Après cette nuit de secousses et de virements de bords nous constatons que nous n'avançons pas beaucoup. Pour faire un meilleur cap, nous remettons le moteur après avoir affalé le génois. Il reste 35 miles pour passer le cap de Palos, près de Cartagena. A 15 h nous n'y sommes toujours pas il reste encore 15 miles pour y parvenir.Nous croisons de nombreux 'avire à l'arrêt, en particulier des methaniers.

Il y a un vent de15 à 20 noeuds qui nous freine avec la complicité des vagues nerveuses et rapprochées de 1 a 1.5 m venant aussi de face. Le soleil nous grille dans le cockpit car, Aventurine allant au nord, il a tout loisir de nous cuire la peau. Il n'y a rien pour faire de l'ombre. Seul endroit agréable c'est sur le roof ( toit du carré) à l'ombre de la grand voile mais ça bouge beaucoup et s'y rendre est sportif. Je viens juste de récupérer du réseau et j'ai pu mettre mon article d'hier sur le blog


Je rédige une partie de celui d'aujourd'hui sans savoir quand je pourrai le mettre en ligne.

A15h40 nous passons au large de Cartagena20h30, nous voilà enfin au cabo de Palos

Dans la baie de Valence il y aurait un vent a saisir qui nous emmenerait jusqu'à la frontière Française mais j'ai bien peur qu'il n'ai tourne avant que nous soyons sur place.

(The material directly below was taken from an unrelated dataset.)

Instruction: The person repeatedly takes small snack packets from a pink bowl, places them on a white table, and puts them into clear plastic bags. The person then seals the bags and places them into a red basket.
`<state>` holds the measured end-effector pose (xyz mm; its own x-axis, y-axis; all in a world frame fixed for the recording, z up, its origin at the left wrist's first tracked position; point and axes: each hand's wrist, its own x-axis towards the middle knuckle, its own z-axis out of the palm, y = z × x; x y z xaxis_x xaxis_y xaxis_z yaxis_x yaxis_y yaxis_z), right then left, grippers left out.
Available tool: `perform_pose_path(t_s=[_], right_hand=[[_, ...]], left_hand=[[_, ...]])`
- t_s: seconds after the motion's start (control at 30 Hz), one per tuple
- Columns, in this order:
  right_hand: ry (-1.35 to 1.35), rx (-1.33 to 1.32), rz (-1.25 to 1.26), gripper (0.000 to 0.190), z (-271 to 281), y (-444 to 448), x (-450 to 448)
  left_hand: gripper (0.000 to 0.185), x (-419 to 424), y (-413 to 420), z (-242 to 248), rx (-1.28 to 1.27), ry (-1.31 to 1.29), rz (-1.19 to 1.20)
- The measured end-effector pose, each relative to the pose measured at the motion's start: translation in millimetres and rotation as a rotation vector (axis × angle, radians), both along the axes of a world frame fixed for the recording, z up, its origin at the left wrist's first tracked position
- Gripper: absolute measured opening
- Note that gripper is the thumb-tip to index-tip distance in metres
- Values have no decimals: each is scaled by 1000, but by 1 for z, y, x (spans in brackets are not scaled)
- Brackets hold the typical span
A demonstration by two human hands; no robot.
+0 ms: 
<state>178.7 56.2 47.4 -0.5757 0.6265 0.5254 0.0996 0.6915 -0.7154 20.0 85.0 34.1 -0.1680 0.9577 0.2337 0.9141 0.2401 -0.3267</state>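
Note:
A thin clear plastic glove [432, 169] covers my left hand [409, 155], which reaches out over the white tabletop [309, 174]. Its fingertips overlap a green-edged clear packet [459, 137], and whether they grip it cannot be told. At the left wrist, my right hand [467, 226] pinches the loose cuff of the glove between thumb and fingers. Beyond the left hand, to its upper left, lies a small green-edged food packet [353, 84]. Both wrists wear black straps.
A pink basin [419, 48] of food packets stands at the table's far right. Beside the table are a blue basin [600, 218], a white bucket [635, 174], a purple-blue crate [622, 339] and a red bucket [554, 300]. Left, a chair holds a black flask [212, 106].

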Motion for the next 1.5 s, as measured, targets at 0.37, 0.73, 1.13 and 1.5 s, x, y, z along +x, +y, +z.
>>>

Je viens d'apprendre que c'est ma belle fille, Jennifer qui a construit ce blog qui viendra seule me chercher, Amaury n'ayant pas pu poser de congé. Ça m'ennuie qu'elle fasse ce long trajet seule, mais elle semble décidée à le faire et ça m'arrange bien. Encore faut il que nous soyons arrivés au port. Je vais aller me coucher, espérant dormir un peu, la fatigue se fait vraiment sentir.